Irak

Irak : Une souffrance sans fin aux causes multiples

Avec la prise de Mossoul, deuxième plus grande ville du pays –?qui a provoqué le départ de plus de 500 000 personnes?– par une coalition hétéroclite de groupes réactionnaires composée principalement de l’« Etat Islamique d’Irak et du Levant » (EIIL), d’ex-partisans de Saddam Hussein et de chefs de tribus, les évènements de ces dernières semaines perpétuent la longue agonie du peuple irakien, amorcée déjà avant 2003.

 

La dictature sanglante du clan de Saddam Hussein avait déjà causé la mort, l’exil et l’emprisonnement de plusieurs dizaines de milliers d’Irakiens et le gazage des Kurdes de Halabja, en 1988.

 

Un très lourd héritage

Ce régime fondé sur un appareil répressif totalitaire et sur des bases clientélistes, tribales et communautaires, n’avait rien de nationaliste, encore moins de progressiste, comme il a été caractérisé par certains. Cependant, la situation catastrophique actuelle résulte principalement de l’invasion militaire états-unienne et britannique de 2003 et de ses politiques d’occupation, des interventions des puissances régionales – particulièrement de l’Iran et de l’Arabie Saoudite?– qui n’ont cessé d’alimenter les conflits sectaires, mais aussi des politiques communautaires et répressives du gouvernement du premier ministre Maliki, au pouvoir depuis 2006. Contrairement aux analyses relayées par certains médias, les tragiques développements actuels ne sont pas le fruit d’une « haine ancestrale » entre sunnites et chiites, mais bien la résultante des politiques menées au cours de cette dernière décennie.
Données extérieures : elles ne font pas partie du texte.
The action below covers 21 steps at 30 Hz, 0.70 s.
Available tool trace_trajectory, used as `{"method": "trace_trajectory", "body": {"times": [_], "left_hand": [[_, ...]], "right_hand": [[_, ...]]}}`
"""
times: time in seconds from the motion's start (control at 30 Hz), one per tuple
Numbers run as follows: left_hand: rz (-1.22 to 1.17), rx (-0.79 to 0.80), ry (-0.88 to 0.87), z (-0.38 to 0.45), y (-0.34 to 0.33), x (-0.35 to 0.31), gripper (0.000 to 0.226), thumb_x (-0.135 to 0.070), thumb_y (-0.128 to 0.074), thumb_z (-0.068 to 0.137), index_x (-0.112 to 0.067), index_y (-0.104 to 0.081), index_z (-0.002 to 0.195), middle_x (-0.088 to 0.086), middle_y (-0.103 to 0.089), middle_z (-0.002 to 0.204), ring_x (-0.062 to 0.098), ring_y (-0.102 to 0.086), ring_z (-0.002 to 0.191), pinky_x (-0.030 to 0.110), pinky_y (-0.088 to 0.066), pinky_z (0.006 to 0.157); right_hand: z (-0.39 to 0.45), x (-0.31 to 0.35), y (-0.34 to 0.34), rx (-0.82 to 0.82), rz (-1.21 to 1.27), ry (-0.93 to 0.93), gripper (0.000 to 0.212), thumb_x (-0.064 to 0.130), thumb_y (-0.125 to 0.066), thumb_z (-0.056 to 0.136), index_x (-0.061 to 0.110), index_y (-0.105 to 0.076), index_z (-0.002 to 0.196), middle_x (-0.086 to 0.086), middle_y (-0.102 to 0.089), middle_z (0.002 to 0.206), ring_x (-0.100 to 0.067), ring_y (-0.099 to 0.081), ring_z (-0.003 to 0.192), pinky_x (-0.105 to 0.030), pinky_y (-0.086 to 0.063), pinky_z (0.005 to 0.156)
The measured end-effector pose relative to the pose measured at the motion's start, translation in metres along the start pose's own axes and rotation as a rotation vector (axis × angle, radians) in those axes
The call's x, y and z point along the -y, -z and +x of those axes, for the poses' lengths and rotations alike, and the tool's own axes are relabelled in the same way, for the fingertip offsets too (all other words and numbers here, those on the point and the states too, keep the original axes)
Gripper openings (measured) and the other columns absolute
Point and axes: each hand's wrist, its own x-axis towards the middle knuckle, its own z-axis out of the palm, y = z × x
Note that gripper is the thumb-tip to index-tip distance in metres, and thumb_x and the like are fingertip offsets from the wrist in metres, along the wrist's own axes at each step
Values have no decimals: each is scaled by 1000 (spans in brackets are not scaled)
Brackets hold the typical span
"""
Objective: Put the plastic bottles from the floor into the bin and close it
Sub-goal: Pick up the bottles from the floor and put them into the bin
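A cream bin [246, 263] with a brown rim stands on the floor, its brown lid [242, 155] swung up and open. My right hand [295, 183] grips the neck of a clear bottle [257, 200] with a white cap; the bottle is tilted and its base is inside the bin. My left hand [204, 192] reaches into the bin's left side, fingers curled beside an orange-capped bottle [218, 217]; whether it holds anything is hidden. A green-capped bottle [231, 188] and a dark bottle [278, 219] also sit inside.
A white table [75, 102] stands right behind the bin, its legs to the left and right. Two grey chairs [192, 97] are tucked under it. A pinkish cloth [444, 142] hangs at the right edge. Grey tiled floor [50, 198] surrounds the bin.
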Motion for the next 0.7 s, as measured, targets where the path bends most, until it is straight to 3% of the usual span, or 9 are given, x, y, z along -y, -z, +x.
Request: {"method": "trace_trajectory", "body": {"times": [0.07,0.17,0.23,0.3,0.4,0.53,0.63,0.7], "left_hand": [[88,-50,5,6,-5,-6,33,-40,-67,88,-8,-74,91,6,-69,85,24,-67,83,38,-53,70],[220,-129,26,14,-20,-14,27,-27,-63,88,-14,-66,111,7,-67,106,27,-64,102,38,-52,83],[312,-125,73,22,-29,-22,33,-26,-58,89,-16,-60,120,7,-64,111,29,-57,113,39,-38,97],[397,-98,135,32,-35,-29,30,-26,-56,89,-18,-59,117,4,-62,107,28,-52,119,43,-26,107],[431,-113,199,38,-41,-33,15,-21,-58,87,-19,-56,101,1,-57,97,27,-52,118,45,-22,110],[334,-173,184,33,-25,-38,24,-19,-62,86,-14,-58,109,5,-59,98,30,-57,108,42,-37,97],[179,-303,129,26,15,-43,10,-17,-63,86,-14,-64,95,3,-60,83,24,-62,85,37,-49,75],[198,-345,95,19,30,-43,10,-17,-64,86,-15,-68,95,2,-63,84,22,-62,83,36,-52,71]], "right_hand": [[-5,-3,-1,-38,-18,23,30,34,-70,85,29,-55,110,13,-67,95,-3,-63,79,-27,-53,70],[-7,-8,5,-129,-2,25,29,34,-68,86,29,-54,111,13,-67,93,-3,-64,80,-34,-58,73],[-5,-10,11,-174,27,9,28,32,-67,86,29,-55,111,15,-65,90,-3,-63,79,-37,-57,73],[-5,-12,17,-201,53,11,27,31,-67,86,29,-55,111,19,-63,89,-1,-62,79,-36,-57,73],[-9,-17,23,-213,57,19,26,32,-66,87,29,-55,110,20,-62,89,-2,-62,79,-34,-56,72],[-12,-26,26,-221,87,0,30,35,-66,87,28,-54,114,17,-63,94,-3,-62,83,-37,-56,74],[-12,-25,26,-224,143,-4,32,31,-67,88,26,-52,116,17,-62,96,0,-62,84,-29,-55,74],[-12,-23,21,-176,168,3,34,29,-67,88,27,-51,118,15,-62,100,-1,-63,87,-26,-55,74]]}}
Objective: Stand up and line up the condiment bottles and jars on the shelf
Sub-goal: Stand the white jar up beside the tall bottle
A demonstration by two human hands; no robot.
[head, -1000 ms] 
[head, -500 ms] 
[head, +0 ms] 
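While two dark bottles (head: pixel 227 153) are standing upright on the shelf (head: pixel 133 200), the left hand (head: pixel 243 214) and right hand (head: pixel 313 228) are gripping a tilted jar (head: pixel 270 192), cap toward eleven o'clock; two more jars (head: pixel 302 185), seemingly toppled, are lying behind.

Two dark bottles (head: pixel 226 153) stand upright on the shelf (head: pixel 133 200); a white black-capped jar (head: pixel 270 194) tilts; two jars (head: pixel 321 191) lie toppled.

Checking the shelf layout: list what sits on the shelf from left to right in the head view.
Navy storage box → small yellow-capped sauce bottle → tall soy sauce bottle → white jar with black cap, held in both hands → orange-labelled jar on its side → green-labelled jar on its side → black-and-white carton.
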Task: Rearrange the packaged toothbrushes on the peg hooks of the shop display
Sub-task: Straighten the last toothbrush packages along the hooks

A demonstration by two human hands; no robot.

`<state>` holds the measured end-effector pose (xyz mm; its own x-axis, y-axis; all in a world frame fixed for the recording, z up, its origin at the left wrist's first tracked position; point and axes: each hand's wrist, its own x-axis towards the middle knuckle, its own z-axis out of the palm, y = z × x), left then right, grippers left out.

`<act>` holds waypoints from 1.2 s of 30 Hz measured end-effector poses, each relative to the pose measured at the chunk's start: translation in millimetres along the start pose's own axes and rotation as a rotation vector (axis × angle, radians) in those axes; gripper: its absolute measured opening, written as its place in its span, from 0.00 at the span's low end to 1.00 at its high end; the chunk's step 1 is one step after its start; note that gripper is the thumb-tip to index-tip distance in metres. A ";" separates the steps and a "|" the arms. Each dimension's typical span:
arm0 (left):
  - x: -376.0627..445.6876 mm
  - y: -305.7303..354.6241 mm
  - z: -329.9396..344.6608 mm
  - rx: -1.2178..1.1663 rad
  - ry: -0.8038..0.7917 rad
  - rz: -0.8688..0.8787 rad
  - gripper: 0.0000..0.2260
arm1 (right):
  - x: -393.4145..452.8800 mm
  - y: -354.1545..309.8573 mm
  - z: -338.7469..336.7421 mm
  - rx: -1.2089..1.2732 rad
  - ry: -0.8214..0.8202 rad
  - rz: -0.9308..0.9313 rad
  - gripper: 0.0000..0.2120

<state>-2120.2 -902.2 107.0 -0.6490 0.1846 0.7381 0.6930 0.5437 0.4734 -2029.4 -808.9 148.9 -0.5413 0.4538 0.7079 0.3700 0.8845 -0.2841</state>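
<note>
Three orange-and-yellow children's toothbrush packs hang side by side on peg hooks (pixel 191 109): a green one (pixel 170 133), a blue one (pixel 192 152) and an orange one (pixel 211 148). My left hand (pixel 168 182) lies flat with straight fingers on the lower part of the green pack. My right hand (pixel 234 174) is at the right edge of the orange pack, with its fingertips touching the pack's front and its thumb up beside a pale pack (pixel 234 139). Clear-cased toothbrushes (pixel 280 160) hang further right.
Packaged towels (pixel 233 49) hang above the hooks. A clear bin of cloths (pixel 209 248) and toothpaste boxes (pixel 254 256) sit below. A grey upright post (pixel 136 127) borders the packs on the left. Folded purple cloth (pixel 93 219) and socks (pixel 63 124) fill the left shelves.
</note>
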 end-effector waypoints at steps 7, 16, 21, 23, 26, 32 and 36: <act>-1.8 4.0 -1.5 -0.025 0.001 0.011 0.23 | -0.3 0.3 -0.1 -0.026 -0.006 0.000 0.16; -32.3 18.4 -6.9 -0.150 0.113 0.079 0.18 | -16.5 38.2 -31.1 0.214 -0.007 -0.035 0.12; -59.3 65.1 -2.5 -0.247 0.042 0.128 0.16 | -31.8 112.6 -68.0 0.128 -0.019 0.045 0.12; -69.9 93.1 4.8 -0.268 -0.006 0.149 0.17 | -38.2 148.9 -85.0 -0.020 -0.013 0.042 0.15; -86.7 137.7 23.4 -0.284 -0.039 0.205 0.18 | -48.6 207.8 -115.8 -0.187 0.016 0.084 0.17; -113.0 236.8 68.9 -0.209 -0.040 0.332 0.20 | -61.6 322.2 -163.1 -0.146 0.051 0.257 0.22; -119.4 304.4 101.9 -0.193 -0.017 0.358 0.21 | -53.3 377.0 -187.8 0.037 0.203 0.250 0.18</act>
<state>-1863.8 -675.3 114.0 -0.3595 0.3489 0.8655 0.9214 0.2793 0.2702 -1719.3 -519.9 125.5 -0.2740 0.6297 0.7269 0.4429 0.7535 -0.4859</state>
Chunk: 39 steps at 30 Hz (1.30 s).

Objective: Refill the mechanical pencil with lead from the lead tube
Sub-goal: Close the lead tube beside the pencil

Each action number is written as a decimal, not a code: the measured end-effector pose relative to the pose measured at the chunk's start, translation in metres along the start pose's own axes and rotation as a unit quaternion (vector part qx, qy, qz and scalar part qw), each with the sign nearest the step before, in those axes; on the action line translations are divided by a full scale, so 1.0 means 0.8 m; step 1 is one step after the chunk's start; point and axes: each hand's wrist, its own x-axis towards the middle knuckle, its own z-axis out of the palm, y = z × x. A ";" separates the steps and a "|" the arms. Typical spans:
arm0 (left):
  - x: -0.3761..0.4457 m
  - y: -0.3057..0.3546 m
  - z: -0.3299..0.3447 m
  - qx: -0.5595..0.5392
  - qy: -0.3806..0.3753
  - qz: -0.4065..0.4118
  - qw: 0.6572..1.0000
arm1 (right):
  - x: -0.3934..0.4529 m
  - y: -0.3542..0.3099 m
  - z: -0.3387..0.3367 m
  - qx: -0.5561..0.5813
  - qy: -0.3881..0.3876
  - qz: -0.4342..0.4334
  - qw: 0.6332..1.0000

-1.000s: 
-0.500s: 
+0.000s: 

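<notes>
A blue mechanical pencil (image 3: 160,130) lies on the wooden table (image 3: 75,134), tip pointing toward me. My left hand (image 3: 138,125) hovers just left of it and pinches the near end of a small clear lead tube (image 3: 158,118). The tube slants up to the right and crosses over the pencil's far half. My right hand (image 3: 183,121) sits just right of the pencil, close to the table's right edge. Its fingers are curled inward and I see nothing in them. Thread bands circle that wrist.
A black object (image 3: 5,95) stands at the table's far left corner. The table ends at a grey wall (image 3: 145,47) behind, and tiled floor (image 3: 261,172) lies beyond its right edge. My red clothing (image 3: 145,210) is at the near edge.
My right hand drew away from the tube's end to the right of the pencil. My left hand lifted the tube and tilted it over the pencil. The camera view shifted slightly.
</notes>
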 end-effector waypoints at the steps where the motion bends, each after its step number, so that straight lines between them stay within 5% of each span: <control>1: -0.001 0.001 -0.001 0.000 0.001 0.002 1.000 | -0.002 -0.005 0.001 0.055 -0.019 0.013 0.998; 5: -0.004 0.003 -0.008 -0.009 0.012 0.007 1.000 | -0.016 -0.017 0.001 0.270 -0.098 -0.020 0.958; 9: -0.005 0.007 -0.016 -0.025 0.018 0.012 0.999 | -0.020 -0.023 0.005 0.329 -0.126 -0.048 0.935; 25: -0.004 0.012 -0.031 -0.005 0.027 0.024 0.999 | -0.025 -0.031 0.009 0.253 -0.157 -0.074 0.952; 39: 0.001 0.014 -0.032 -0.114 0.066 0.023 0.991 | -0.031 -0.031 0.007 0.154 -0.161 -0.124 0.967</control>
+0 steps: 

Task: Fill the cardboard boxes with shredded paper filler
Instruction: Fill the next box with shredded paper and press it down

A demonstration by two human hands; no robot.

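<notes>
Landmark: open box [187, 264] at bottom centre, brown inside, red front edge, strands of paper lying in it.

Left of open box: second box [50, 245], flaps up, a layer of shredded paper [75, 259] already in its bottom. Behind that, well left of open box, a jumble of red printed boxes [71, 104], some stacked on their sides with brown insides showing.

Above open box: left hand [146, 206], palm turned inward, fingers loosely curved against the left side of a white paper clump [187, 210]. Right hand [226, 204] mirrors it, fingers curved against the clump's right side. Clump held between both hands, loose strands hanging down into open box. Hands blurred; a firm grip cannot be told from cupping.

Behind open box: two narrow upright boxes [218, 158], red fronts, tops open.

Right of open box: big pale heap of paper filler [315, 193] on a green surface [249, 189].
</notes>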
Rappelons que l’invasion militaire US, venant après plus de dix ans de sanctions inhumaines, s’est traduite par la mort d’un million d’Ira­kien·ne·s et le déplacement forcé de quatre?millions d’entre eux-elles. A l’origine de la débâcle actuelle : la répression féroce de toute opposition aux forces d’occupation, la mise en place forcée de politiques néolibérales, la destruction des institutions étatiques (armée, administration, services publics, éducation supérieure), la mise en place d’un système politique basé sur le confessionnalisme politique, comme au Liban, etc. Ce dernier élément a grandement contribué à la terrible guerre intestine opposant les groupes extrémistes chiites et sunnites entre 2005 et 2008 – 3000 morts par mois en moyenne?– soutenus respectivement par l’Iran et l’Arabie Saoudite pour asseoir leurs intérêts stratégiques concurrents.

 

Les deux faces du confessionnalisme réactionnaire

 

La montée spectaculaire, ces derniers mois, de l’EIIL et de ses alliés s’explique aussi par la politique du gouvernement Maliki. Ce dernier avait notamment refusé d’intégrer dans l’armée les Conseils de l’éveil (puissants groupes armés sunnites), qui avaient combattu al-Qaïda. Il avait également maintenu la loi anti-baassiste –?mise en place après l’invasion états-unienne contre les anciens dirigeants proches de Saddam Hussein?– afin de réprimer les forces politiques sunnites, accusées abusivement de soutenir le terrorisme.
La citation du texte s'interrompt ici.